History for IPR disclosure
RSA's Licensing Statement pertaining to MD2, MD4, and MD5

From: http://www.ietf.org/ietf-ftp/IPR/RSA-MD-all

The following was recevied Fenbruary 23,2000
From: "Linn, John"

February 19, 2000

        The purpose of this memo is to clarify the status of intellectual
property rights asserted by RSA Security Inc. ("RSA") in the MD2, MD4 and
MD5 message-digest algorithms, which are documented in RFC-1319, RFC-1320,
and RFC-1321 respectively.

        Implementations of these message-digest algorithms, including
implementations derived from the reference C code in RFC-1319, RFC-1320, and
RFC-1321, may be made, used, and sold without license from RSA for any
purpose.

        No rights other than the ones explicitly set forth above are
granted.  Further, although RSA grants rights to implement certain
algorithms as defined by identified RFCs, including implementations derived
from the reference C code in those RFCs, no right to use, copy, sell, or
distribute any other implementations of the MD2, MD4, or MD5 message-digest
algorithms created, implemented, or distributed by RSA is hereby granted by
implication, estoppel, or otherwise.  Parties interested in licensing
security components and toolkits written by RSA should contact the company
to discuss receiving a license.  All other questions should be directed to
Margaret K. Seif, General Counsel, RSA Security Inc., 36 Crosby Drive,
Bedford, Massachusetts 01730.

        Implementations of the MD2, MD4, or MD5 algorithms may be subject to
United States laws and regulations controlling the export of technical data,
computer software, laboratory prototypes and other commodities (including
the Arms Export Control Act, as amended, and the Export Administration Act
of 1970).  The transfer of certain technical data and commodities may
require a license from the cognizant agency of the United States Government.
RSA neither represents that a license shall not be required for a particular
implementation nor that, if required, one shall be issued.

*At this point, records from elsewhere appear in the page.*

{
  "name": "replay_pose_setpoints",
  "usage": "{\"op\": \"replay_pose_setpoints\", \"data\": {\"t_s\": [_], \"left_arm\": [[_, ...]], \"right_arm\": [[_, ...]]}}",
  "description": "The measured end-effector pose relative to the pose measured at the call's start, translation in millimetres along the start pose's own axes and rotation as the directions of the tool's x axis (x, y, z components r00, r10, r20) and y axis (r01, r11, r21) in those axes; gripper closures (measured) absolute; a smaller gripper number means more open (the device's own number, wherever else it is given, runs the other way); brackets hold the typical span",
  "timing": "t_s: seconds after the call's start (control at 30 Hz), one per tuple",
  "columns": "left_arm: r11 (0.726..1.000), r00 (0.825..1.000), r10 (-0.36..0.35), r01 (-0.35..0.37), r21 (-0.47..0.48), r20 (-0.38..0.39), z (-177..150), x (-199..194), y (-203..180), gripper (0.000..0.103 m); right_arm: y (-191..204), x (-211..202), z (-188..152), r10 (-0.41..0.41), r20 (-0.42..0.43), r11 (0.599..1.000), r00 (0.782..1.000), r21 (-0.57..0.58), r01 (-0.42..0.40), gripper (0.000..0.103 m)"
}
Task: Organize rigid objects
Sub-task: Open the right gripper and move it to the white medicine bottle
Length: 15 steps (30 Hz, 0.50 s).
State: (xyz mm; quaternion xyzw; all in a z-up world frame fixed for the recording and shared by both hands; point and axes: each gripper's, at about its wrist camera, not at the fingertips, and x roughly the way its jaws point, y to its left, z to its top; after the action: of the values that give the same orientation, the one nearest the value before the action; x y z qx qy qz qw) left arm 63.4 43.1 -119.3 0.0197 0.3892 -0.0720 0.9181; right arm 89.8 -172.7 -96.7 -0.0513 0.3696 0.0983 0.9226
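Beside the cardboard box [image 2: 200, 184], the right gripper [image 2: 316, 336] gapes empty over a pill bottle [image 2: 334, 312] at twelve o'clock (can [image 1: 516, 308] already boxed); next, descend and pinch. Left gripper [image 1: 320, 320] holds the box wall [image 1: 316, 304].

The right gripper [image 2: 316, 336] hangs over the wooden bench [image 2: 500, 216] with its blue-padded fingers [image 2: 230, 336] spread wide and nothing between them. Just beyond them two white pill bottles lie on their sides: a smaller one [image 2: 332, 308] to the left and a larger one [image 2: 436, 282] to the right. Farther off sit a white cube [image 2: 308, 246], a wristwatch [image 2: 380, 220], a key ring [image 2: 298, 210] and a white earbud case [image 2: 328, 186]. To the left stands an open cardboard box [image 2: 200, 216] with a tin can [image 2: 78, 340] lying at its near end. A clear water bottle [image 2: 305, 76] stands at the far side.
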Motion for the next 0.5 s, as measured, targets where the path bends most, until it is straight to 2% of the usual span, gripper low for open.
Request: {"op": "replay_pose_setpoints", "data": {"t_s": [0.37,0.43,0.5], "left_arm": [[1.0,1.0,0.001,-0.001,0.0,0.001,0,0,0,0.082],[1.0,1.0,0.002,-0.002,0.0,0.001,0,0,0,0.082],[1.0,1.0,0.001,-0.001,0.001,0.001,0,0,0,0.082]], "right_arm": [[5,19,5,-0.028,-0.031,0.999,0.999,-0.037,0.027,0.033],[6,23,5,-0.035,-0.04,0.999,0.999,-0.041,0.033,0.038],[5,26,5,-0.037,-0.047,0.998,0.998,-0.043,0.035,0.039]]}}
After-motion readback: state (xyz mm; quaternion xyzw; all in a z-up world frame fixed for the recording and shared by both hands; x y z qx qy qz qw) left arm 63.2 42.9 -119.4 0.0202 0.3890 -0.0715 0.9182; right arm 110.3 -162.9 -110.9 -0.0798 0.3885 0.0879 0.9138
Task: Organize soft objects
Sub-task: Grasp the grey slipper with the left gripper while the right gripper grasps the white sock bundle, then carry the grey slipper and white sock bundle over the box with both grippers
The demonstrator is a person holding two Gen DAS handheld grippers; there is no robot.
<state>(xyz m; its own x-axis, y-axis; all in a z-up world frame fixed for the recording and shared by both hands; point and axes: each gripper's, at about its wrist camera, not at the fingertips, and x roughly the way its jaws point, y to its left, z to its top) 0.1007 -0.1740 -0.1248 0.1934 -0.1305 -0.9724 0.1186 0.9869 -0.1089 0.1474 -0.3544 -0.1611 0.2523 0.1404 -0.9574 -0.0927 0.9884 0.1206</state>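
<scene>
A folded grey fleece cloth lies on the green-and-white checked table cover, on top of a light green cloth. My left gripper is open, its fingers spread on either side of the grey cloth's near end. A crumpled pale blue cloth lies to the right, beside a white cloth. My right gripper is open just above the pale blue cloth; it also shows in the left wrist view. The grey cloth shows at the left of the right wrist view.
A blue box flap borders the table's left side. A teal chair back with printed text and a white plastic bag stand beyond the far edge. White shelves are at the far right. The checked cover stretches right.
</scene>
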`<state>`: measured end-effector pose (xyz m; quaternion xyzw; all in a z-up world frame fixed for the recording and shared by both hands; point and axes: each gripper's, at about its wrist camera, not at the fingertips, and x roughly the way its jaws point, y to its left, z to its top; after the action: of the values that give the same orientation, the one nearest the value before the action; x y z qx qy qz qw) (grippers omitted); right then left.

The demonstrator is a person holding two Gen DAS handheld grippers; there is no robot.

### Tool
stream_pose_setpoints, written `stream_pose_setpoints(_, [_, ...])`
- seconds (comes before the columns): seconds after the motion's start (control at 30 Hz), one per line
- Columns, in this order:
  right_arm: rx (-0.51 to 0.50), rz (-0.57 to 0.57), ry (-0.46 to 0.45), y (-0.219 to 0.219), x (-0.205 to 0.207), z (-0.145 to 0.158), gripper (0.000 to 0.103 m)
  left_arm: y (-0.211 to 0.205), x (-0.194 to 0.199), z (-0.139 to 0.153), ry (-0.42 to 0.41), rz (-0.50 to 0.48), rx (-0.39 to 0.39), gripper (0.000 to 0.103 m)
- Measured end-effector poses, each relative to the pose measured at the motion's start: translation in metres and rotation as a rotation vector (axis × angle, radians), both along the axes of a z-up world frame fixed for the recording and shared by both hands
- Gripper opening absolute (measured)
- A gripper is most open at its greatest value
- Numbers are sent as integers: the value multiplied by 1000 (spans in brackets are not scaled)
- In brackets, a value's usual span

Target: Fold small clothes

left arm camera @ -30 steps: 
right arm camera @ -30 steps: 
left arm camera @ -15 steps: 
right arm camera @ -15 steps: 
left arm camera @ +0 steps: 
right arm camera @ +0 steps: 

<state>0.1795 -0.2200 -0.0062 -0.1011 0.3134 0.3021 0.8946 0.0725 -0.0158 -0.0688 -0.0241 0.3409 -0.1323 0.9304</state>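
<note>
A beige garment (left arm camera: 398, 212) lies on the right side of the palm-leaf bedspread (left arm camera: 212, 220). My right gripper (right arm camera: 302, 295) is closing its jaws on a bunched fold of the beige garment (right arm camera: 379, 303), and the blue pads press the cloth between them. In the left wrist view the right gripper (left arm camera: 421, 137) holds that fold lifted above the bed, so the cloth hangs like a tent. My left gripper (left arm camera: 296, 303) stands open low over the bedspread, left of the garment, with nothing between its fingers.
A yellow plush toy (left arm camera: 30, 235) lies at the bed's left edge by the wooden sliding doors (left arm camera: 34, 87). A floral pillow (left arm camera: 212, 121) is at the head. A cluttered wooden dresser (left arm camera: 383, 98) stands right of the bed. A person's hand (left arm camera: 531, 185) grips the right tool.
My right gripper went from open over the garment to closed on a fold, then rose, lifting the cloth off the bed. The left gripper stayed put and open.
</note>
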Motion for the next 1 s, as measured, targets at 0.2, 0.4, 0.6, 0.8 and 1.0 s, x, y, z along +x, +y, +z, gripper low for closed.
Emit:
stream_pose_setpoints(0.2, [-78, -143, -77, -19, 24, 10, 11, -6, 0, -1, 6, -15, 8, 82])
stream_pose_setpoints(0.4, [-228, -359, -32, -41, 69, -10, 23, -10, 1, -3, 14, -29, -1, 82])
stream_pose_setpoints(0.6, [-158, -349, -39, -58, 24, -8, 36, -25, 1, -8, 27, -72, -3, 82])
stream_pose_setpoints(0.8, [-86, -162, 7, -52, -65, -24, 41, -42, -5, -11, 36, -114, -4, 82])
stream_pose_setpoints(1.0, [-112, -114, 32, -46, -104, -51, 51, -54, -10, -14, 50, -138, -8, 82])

        DISCLAIMER: RSA MAKES NO REPRESENTATIONS AND EXTENDS NO WARRANTIES
OF ANY KIND, EITHER EXPRESS OR IMPLIED, INCLUDING BUT NOT LIMITED TO
WARRANTIES OF MERCHANTABILITY, FITNESS FOR A PARTICULAR PURPOSE, VALIDITY OF
INTELLECTUAL PROPERTY RIGHTS, ISSUED OR PENDING, OR THE ABSENCE OF LATENT OR
OTHER DEFECTS, WHETHER OR NOT DISCOVERABLE, IN CONNECTION WITH THE MD2, MD4,
OR MD5 ALGORITHMS.  NOTHING IN THIS GRANT OF RIGHTS SHALL BE CONSTRUED AS A
REPRESENTATION OR WARRANTY GIVEN BY RSA THAT THE IMPLEMENTATION OF THE
ALGORITHM WILL NOT INFRINGE THE INTELLECTUAL PROPERTY RIGHTS OF ANY THIRD
PARTY.  IN NO EVENT SHALL RSA, ITS TRUSTEES, DIRECTORS, OFFICERS, EMPLOYEES,
PARENTS AND AFFILIATES BE LIABLE FOR INCIDENTAL OR CONSEQUENTIAL DAMAGES OF
ANY KIND RESULTING FROM IMPLEMENTATION OF THIS ALGORITHM, INCLUDING ECONOMIC
DAMAGE OR INJURY TO PROPERTY AND LOST PROFITS, REGARDLESS OF WHETHER RSA
SHALL BE ADVISED, SHALL HAVE OTHER REASON TO KNOW, OR IN FACT SHALL KNOW OF
THE POSSIBILITY OF SUCH INJURY OR DAMAGE.